Task instructions: Reproduce the records exactly.

Extracted data entries
******

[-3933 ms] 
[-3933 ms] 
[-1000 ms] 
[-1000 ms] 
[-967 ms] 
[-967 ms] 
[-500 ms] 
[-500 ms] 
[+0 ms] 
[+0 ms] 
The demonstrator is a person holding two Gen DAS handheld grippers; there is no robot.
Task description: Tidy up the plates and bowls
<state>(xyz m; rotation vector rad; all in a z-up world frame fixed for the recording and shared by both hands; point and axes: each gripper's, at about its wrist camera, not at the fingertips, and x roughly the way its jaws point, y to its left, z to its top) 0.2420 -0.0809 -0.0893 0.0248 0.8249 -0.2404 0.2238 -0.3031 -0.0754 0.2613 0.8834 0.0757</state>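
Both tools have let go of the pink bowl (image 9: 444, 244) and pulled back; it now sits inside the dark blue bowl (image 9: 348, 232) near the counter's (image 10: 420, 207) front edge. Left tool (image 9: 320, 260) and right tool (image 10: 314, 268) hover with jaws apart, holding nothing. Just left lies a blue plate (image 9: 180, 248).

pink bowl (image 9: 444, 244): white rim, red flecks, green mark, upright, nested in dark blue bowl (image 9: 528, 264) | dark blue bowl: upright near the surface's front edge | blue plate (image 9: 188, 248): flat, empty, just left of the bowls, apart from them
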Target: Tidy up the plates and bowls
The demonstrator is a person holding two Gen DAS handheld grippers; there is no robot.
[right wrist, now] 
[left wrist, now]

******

Task solution:
[-3933 ms] 
[-3933 ms] 
[-1000 ms] 
[-1000 ms] 
[-967 ms] 
[-967 ms] 
[-500 ms] 
[-500 ms] 
[+0 ms] 
[+0 ms] 
The demonstrator is a person holding two Gen DAS handheld grippers; there is no robot.
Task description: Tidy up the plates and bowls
<state>(xyz m; rotation vector rad; all in a z-up world frame fixed for the recording and shared by both hands; point and axes: each gripper's, at about its wrist camera, not at the fingertips, and x roughly the way its jaws point, y to its left, z to its top) 0.2420 -0.0809 -0.0893 0.0248 0.8249 -0.2404 0.2238 -0.3031 -0.0754 0.2613 0.8834 0.0757</state>
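Both tools have let go of the pink bowl (image 9: 444, 244) and pulled back; it now sits inside the dark blue bowl (image 9: 348, 232) near the counter's (image 10: 420, 207) front edge. Left tool (image 9: 320, 260) and right tool (image 10: 314, 268) hover with jaws apart, holding nothing. Just left lies a blue plate (image 9: 180, 248).

pink bowl (image 9: 444, 244): white rim, red flecks, green mark, upright, nested in dark blue bowl (image 9: 528, 264) | dark blue bowl: upright near the surface's front edge | blue plate (image 9: 188, 248): flat, empty, just left of the bowls, apart from them
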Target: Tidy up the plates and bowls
The demonstrator is a person holding two Gen DAS handheld grippers; there is no robot.
[right wrist, now] 
[left wrist, now]

The required output has been given.